§ **EXERCISE DESCRIPTION**
The lines needed are those below that contain the word "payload"; copy each one.
START MATERIAL PROVIDED
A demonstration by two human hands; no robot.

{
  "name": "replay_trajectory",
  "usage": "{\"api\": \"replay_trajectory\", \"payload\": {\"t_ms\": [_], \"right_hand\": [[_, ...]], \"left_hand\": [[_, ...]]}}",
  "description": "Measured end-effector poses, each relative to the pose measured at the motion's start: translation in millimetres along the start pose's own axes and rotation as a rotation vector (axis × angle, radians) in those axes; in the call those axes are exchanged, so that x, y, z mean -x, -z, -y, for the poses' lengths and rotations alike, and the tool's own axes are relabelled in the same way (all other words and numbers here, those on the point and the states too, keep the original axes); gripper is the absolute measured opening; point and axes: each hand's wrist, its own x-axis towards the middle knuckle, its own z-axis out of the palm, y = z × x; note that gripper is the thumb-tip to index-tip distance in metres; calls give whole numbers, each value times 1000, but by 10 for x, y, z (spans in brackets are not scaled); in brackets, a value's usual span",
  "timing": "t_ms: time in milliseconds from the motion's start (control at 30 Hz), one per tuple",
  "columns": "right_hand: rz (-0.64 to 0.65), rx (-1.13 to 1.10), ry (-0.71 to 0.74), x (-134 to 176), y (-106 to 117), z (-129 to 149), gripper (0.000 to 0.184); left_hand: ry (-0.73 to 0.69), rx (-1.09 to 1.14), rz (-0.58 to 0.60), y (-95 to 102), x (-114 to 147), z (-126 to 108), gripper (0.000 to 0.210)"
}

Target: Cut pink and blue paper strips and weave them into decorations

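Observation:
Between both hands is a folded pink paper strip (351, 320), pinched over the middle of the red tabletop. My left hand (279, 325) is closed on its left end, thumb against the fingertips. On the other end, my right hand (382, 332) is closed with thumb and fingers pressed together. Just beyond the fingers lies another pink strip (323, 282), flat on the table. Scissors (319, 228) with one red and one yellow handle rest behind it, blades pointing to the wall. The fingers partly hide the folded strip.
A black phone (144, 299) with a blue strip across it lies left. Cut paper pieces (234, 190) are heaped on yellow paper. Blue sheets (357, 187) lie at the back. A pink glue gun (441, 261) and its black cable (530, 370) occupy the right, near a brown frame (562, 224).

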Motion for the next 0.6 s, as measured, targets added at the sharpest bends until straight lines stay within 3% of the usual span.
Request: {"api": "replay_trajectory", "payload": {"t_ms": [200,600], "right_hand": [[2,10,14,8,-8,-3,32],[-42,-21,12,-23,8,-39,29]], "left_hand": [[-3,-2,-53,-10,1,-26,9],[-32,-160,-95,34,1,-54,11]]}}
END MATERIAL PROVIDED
§ **EXERCISE RESPONSE**
  "usage": "{\"api\": \"replay_trajectory\", \"payload\": {\"t_ms\": [_], \"right_hand\": [[_, ...]], \"left_hand\": [[_, ...]]}}",
Request: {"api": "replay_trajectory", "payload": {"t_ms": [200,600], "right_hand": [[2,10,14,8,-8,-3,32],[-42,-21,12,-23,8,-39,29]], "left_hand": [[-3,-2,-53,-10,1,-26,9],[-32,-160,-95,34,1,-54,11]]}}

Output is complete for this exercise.